Biostatistics in Medicine and Public Health: Key Concepts
Biostatistics in Medicine and Public Health
Biostatistics is the science that helps us make sense of data. It can be as simple as summarizing a distribution or identifying whether two variables are correlated. Statistics is crucial for biomedical science as it enables us to make sense of data that have been collected in an experiment or survey and to assess whether the observed result may just have arisen by chance.
- It tells us how to collect, organize, analyze, and interpret the collected numerical data.
Main Method
The probability theory comprises the basic tools in the study and application of statistical methods.
Main Content
- Analysis: Judgment of various factors.
- Decision: Determining which method is the most favorable.
- Prediction: Assessing the success of treatment via probability.
Statistics Divisions
- Descriptive Statistics: This is the older branch. It organizes and summarizes numerical information.
- Inductive Statistics: This is the newer branch. It involves analysis, hypothesis testing, etc.
Fundamentals of Statistics
Research is almost always carried out with samples from a population with the aim of drawing some conclusions about the whole population. Understanding the relationship between the sample and the population is a key function of statistics and helps us to understand the results.
It is important to determine whether the sample provides a good estimate of the true incidence/occurrence in the population as a whole.
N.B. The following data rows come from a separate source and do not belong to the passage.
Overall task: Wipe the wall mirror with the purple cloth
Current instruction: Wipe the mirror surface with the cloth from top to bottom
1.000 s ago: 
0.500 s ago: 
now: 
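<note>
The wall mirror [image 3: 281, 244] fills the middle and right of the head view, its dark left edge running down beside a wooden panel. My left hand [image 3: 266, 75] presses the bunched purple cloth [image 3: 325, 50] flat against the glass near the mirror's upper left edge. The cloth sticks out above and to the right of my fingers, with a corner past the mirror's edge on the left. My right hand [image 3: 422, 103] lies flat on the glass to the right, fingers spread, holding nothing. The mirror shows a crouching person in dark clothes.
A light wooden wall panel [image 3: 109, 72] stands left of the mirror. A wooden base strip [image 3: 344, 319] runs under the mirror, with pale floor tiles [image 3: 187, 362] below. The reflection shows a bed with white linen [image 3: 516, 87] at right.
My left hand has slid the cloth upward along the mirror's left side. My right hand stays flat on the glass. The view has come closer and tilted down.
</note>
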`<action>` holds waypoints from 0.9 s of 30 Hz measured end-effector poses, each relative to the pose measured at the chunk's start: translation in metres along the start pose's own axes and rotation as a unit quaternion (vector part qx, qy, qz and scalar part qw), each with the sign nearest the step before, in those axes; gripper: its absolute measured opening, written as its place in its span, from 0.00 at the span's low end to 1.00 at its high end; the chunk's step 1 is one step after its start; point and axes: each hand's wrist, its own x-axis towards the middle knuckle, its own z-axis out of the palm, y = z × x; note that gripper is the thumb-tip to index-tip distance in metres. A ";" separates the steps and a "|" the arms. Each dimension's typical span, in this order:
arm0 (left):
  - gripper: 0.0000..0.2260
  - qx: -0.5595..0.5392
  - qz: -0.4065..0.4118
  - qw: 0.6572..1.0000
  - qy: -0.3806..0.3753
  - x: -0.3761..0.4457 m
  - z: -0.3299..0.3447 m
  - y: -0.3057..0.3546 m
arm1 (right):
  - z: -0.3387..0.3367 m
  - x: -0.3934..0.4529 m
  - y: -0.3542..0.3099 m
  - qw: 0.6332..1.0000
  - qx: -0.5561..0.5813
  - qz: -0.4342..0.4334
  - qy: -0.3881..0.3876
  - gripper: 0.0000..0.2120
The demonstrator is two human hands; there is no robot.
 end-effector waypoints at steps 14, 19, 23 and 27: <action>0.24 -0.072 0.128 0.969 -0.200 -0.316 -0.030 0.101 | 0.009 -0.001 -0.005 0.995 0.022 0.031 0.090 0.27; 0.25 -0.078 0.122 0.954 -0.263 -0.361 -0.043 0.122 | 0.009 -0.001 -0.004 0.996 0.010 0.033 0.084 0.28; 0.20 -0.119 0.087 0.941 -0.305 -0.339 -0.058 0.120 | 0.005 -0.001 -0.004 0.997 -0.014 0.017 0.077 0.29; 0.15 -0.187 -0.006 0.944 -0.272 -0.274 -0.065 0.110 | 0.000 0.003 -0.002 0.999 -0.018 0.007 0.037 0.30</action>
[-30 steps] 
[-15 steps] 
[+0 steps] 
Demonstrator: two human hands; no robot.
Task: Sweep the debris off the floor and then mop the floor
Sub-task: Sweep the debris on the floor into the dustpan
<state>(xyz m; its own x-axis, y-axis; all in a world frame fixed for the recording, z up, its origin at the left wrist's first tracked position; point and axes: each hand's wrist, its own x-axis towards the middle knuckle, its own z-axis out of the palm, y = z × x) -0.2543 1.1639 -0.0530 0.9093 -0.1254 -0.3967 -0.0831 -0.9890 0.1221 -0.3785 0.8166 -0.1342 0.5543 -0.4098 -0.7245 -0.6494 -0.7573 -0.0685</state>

To answer this point, two answers are required:
- How big is the sample?
- Was it representative of the population, or were there possible biases?
Population
A random sample is drawn for observations from a larger population.
- Statistical Problem: The conclusion drawn about the population is based upon the information gathered from the sample.
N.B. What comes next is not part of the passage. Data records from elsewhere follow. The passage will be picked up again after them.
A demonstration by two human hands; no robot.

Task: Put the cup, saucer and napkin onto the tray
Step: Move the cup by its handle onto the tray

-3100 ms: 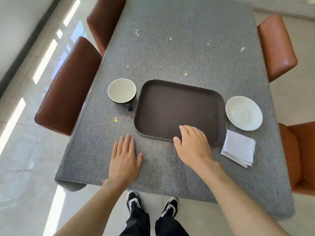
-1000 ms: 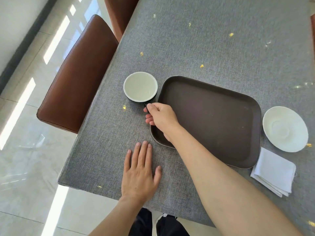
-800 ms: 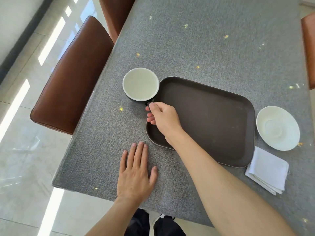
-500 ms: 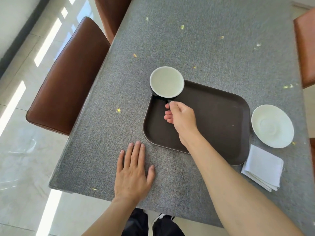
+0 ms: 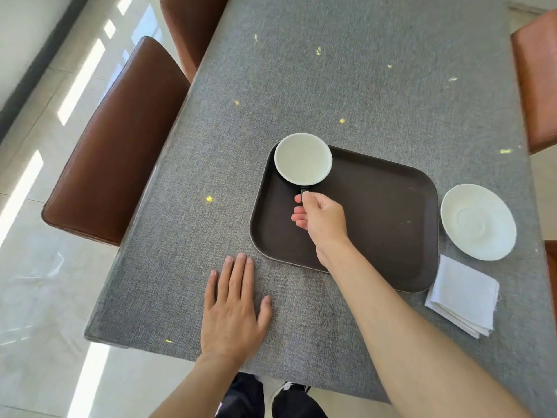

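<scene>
- covering most of the view, a table [image 5: 346, 86] in grey cloth, with brown chairs [image 5: 117, 146] along its left and right edges.
- dark brown tray [image 5: 385, 224] lies near the table's front edge.
- right hand [image 5: 324, 220] reaches over the tray, fingers pinched narrow around the dark handle of the cup.
- left hand [image 5: 233, 309] lies flat on the cloth just left of the tray, fingers spread, holding nothing.
- white saucer [image 5: 479, 221] sits on the cloth just beside the tray's right edge.
- folded white napkin [image 5: 462, 297] lies at the tray's front right corner, below the saucer.
- cup [image 5: 303, 158], pale inside, upright over the tray's far left corner; whether it touches the tray cannot be told.
</scene>
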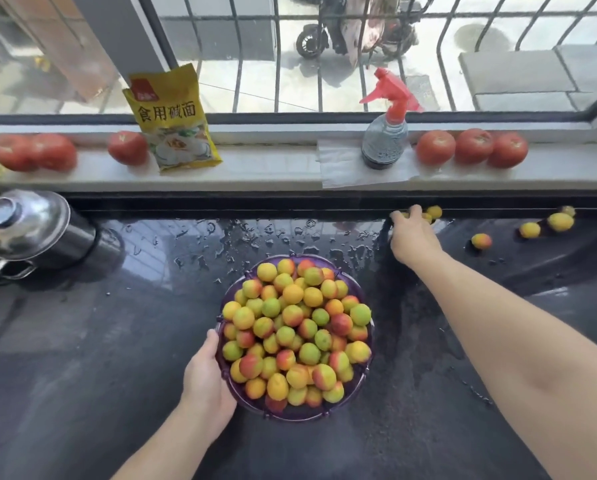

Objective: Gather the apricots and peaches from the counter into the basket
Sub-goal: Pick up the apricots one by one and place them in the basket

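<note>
A purple basket (365,292) sits mid-counter, heaped with several yellow, green and red apricots and peaches (295,332). My left hand (205,377) grips the basket's near-left rim. My right hand (413,237) reaches to the counter's back edge, its fingers curled over small yellow fruits (434,212) there; the fruit beneath it is mostly hidden. Loose fruits lie further right: a red-yellow one (481,241), a yellow one (529,230), another (561,221) and one at the back (568,211).
The dark counter (99,341) is wet with droplets behind the basket. A steel pot with lid (27,230) stands at the left. On the sill are tomatoes (437,147), a yellow packet (172,119) and a spray bottle (385,133).
</note>
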The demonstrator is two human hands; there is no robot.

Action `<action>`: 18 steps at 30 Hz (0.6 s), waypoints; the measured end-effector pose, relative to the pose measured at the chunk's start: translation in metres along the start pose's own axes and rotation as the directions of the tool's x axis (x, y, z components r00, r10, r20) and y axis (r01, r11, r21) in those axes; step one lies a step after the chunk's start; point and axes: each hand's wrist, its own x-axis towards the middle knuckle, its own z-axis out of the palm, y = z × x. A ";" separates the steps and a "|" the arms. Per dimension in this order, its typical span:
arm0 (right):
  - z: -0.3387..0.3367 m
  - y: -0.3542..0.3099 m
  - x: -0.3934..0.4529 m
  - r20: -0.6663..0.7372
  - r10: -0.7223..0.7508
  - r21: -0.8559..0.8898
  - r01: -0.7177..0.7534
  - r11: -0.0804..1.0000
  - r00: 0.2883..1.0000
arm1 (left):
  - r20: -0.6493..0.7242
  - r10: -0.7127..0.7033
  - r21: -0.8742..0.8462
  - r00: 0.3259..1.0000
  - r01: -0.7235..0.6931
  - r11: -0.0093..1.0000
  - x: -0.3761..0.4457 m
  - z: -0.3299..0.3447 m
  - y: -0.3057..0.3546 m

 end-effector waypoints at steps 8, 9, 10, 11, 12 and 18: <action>-0.013 -0.013 -0.090 -0.076 0.051 0.552 -0.001 0.834 0.996 | 0.004 -0.013 -0.031 1.000 0.013 0.999 -0.016 0.007 -0.001; -0.016 -0.017 -0.113 -0.062 0.058 0.610 -0.008 0.792 0.996 | 0.025 -0.014 -0.039 1.000 0.015 0.999 -0.020 0.007 -0.005; -0.020 -0.020 -0.135 -0.056 0.063 0.667 -0.009 0.745 0.996 | 0.050 -0.013 -0.045 0.999 0.015 0.999 -0.023 0.007 -0.009; -0.023 -0.024 -0.157 -0.048 0.065 0.729 -0.009 0.685 0.997 | 0.073 -0.012 -0.051 0.997 0.015 0.999 -0.026 0.006 -0.014; -0.027 -0.029 -0.178 -0.032 0.061 0.787 -0.013 0.617 0.998 | 0.098 -0.017 -0.054 0.995 0.023 0.998 -0.029 0.005 -0.017; -0.027 -0.049 -0.261 0.032 0.010 0.879 -0.033 0.476 0.999 | 0.119 -0.079 0.028 0.990 0.076 0.997 -0.041 -0.009 -0.032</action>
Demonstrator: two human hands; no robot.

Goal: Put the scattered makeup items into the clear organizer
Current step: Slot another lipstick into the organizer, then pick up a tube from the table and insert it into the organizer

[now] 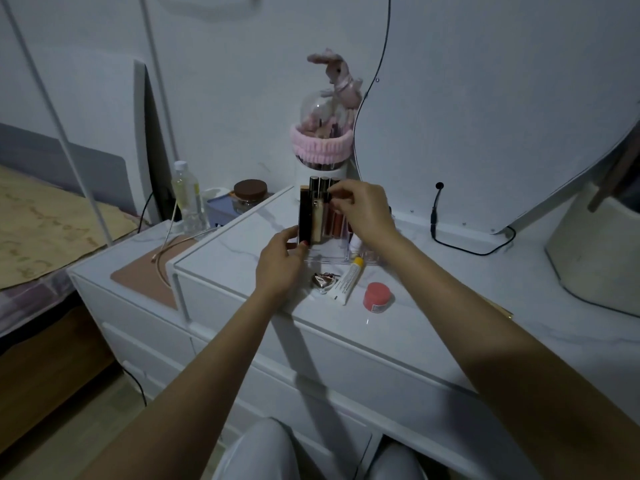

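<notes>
Knees: two pale-clad knees at the bottom edge, in front of the white dresser.
Top: white marbled dresser top, both forearms reaching over it.
Jar: a small pink jar stands alone on the top, right of the tube and apart from it.
Tube: a white tube with a yellow cap lies on the top, cap end pointing at the organizer's front edge.
Heart: a small shiny heart-shaped case lies just left of the tube, near the left wrist.
Left hand: the left hand is at the organizer's left front corner, fingers curled, thumb and fingertips against a tall dark tube at the left end of the row; a firm grip or a mere touch cannot be told.
Organizer: the clear organizer sits mid-top, between the two hands; its front section looks bare.
Row: several upright lip tubes stand side by side in the organizer's back section, dark caps up.
Right hand: the right hand is over the right end of the row, thumb and forefinger pinched on the cap of one tube there, other fingers curled.
Holder: behind the organizer, a domed brush holder with a pink band around it and a pink plush rabbit on top.
Mirror: a large mirror leans at the back right; a black cable lies on the top below it.
Side table: to the left, lower, a clear bottle and a brown-lidded jar.
</notes>
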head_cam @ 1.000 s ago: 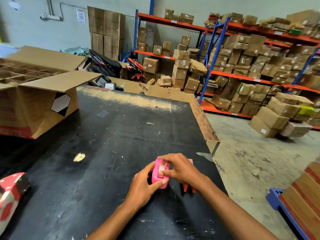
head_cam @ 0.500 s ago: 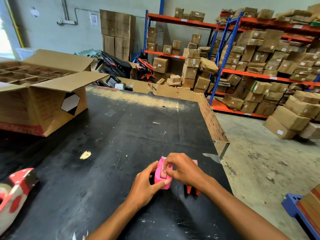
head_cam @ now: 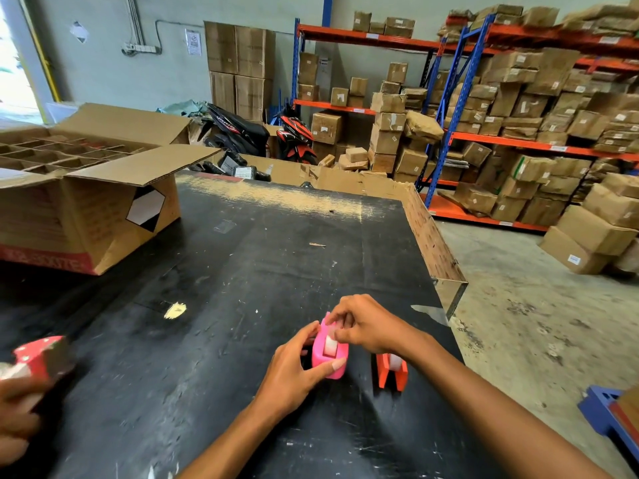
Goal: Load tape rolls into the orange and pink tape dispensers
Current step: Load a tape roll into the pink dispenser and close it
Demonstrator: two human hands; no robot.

- Entire Population (N): All measurements, all patients, all observations of interest according to the definition of the statistical unit – the sum of all units.
N = size of the population, number of all units.
Sample
- Random Sample = Representative Sample (n): A representative part of the population that represents the population.
It is determined completely by chance and used to estimate the properties of the entire population.
- Sampling: The process of selecting a statistically determined number of subjects from the universe that provides an accurate estimate of the problem being studied.
- Each unit should be defined objectively, locally, and in time.
N: size of the entire population = number of all units.
n: size of the sample.
Variables
- An element, feature, or factor (attribute) that can vary or change.
- Variables may be qualitative (having distinct values or classes) or quantitative (having a numeric value).
- Qualitative Variables: These take on distinct values or classes and may be:
Types of Qualitative Variables
- Categorical: (e.g., whether someone travels to work by car, bus, train, foot, bicycle, or motorcycle); these are called nominal data.
- Ordered Categorical: (e.g., whether someone is a non-smoker, light, moderate, or heavy smoker or has low, medium, or high blood pressure); these are called ordinal data as there is an order to the classes.
- Binary: A special case of variables that take on one of two possible values (e.g., true/false, male/female, survived/died).
Quantitative Variables
These take on numeric values.
- Random Variable: When the numerical value of a variable is determined by a chance event. Random variables can be discrete or continuous.
- Discrete: Take on integer values, usually the result of counting (e.g., number of patients in a study, number of cases of disease, number of beds).
- Continuous: Can take on any value within a range of values (e.g., temperature, blood pressure, height).
Properties of Each Unit (Sample = n)
- Common: Identified, determined in time, locally, and objectively.
- Investigated: Observed (e.g., diagnosis, smoking, drug abuse, etc.).